Many of these methods are used during routine surveillance of wells.

Several methods assess whether cross flow exists between strata, including pressure tests between zones; various logs for determining fluid saturations, permeability, porosity, and lithology; injection-production profiles; simulation; and seismic methods. If the operator does not know whether cross flow occurs, he should assume that cross flow exists.5

Logging is important for identifying water zones not only before drilling, but also after production has matured. Open and cased-hole logs can determine fluid saturations, identify water zones and water entry points, measure flow rates, and evaluate cement bond, downhole tubulars, and casing.
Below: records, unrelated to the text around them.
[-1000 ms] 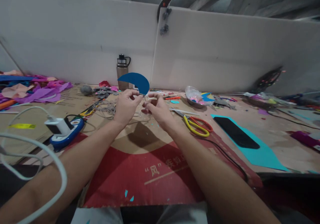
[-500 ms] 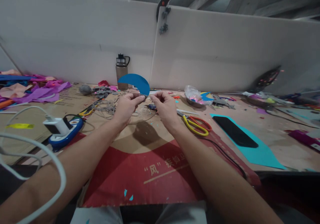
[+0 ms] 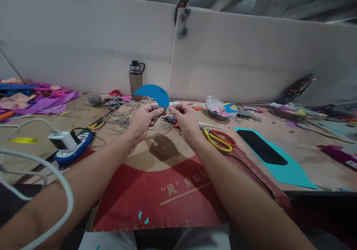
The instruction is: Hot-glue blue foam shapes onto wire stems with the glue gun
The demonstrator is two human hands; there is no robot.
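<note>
A blue crescent-shaped piece (image 3: 156,93), thin like paper or foam sheet, stands raised above the cardboard. My left hand (image 3: 144,120) pinches its lower end between thumb and fingers. From the other side, my right hand (image 3: 187,123) is closed at the same lower corner, its thumb and finger meeting at the edge of the piece. The fingertips partly cover that end. Scissors with yellow and red handles (image 3: 219,140) lie just right of my right wrist, and a red and tan cardboard sheet (image 3: 134,201) is under my hands.
Left are a blue power strip (image 3: 67,160) with a white charger (image 3: 64,141), a looping white cable (image 3: 68,190) and colourful scraps (image 3: 47,100). A bottle (image 3: 136,82) stands against the white partition (image 3: 83,38). A black phone (image 3: 262,147) rests on turquoise sheet (image 3: 295,178) at right.
Both hands and the blue crescent have shifted slightly right and down. The crescent looks tilted a little differently. Everything else on the table stays in place.
</note>
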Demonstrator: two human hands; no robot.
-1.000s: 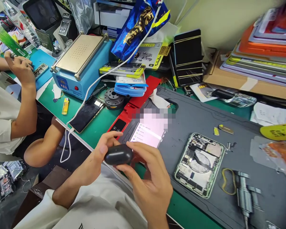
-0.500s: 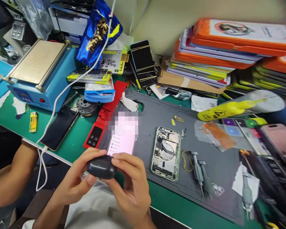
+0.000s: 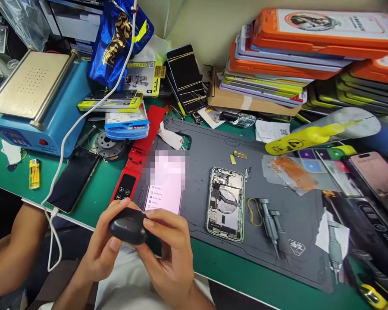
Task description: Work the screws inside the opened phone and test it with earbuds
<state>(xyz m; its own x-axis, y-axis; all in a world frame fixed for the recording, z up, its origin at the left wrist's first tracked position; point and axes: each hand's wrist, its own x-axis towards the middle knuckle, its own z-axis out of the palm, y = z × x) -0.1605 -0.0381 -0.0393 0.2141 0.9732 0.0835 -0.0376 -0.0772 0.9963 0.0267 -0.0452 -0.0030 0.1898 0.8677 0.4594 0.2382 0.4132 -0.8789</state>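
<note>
Both my hands hold a small black rounded case [image 3: 127,225] just above the table's front edge. My left hand [image 3: 100,245] cups it from the left, fingers curled round it. My right hand [image 3: 170,249] grips it from the right, fingertips on its top. Right behind the case a lit phone [image 3: 164,193] lies on the dark grey work mat [image 3: 278,241]. An opened green-framed phone [image 3: 226,202] with bare insides lies on the mat to the right.
A screwdriver [image 3: 270,226] and yellow rubber band [image 3: 250,211] lie beside the opened phone. A blue heating machine [image 3: 35,103], a dark phone [image 3: 73,178] on a white cable and a yellow lighter [image 3: 34,173] sit left. Stacked packages [image 3: 294,56] fill the back right. Another person's arm [image 3: 13,254] is lower left.
My view has swung to the right, so the co-worker's body has left the frame and the stacked packages have come in. Both hands keep hold of the black case, now slightly lower.
</note>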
Avoiding water-handling costs is one way for operators to justify logging costs.

Water problem assessment

Table 1 lists the various water problems, prioritized and categorized from least to most difficult. The list is based on extensive reservoir and completion engineering studies and analyses of many fields,

The first three problem types in Table 1 (Category A, Problems 1-3) generally are easier to treat than the others in the list. Therefore, one should look first for these types of problems.

In contrast, the last three problems (Category D, Problems 11-13) are difficult with no easy, low-cost solution. Gel treatments will almost never work for these problems.

The intermediate problems (Categories B and C, Problems 4-10) result from linear-flow features such as fractures, fracture-like structures, narrow channels behind pipe, or vug pathways.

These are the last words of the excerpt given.